_ASSIGNMENT:_ Copy exactly the lines of the data below that run from the line holding "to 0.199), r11" through the line holding "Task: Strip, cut", both ends included.

_STORED DATA:_

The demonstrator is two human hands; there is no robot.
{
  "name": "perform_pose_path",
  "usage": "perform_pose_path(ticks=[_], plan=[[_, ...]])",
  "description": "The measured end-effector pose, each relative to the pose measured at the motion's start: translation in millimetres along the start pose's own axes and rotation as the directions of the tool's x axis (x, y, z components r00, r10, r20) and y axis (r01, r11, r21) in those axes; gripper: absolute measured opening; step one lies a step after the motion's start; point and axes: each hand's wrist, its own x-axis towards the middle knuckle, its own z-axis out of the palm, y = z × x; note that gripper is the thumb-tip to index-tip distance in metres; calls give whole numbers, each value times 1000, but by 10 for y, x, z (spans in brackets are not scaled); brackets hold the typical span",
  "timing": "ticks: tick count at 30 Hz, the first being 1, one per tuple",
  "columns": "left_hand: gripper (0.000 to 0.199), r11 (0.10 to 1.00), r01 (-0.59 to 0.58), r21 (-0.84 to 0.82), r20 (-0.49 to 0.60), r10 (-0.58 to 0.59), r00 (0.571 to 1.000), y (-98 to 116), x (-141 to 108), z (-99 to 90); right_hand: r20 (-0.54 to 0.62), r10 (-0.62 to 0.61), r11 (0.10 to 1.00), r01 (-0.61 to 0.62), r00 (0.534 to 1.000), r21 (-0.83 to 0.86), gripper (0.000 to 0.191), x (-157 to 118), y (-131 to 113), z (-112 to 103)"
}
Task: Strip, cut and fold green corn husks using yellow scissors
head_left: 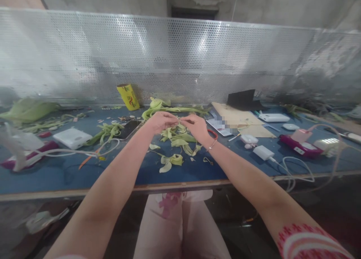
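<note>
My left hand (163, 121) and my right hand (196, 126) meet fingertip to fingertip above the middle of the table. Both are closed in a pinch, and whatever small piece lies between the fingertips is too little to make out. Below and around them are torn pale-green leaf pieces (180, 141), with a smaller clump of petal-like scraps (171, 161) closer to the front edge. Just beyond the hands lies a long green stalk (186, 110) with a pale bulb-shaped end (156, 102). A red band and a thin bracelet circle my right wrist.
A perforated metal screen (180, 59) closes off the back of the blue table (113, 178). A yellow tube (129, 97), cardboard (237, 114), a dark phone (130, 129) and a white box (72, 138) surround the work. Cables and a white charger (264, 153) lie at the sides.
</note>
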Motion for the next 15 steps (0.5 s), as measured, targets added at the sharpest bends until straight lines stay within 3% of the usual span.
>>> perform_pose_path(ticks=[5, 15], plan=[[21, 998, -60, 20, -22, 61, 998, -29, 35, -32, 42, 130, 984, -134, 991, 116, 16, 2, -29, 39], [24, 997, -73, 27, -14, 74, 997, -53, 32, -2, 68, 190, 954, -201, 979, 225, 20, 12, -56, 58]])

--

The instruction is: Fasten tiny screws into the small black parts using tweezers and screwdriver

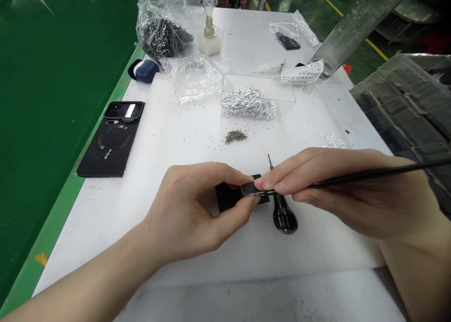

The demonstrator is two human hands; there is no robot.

_YOUR SOLUTION:_
  "columns": "left_hand: gripper (0.000 to 0.199), r11 (0.10 to 1.00), r01 (-0.59 to 0.58), r21 (-0.84 to 0.82), r20 (-0.49 to 0.60), r10 (-0.58 to 0.59), r00 (0.571 to 1.000), y (-98 to 116), x (-141 to 108), z (-99 to 90); right_hand: r20 (-0.54 to 0.62), r10 (-0.62 to 0.61), r11 (0.10 to 1.00), r01 (-0.61 to 0.62), r00 (0.534 to 1.000), r21 (-0.83 to 0.86), gripper (0.000 to 0.191), x (-157 to 118), y (-131 to 113), z (-112 to 103)"
}
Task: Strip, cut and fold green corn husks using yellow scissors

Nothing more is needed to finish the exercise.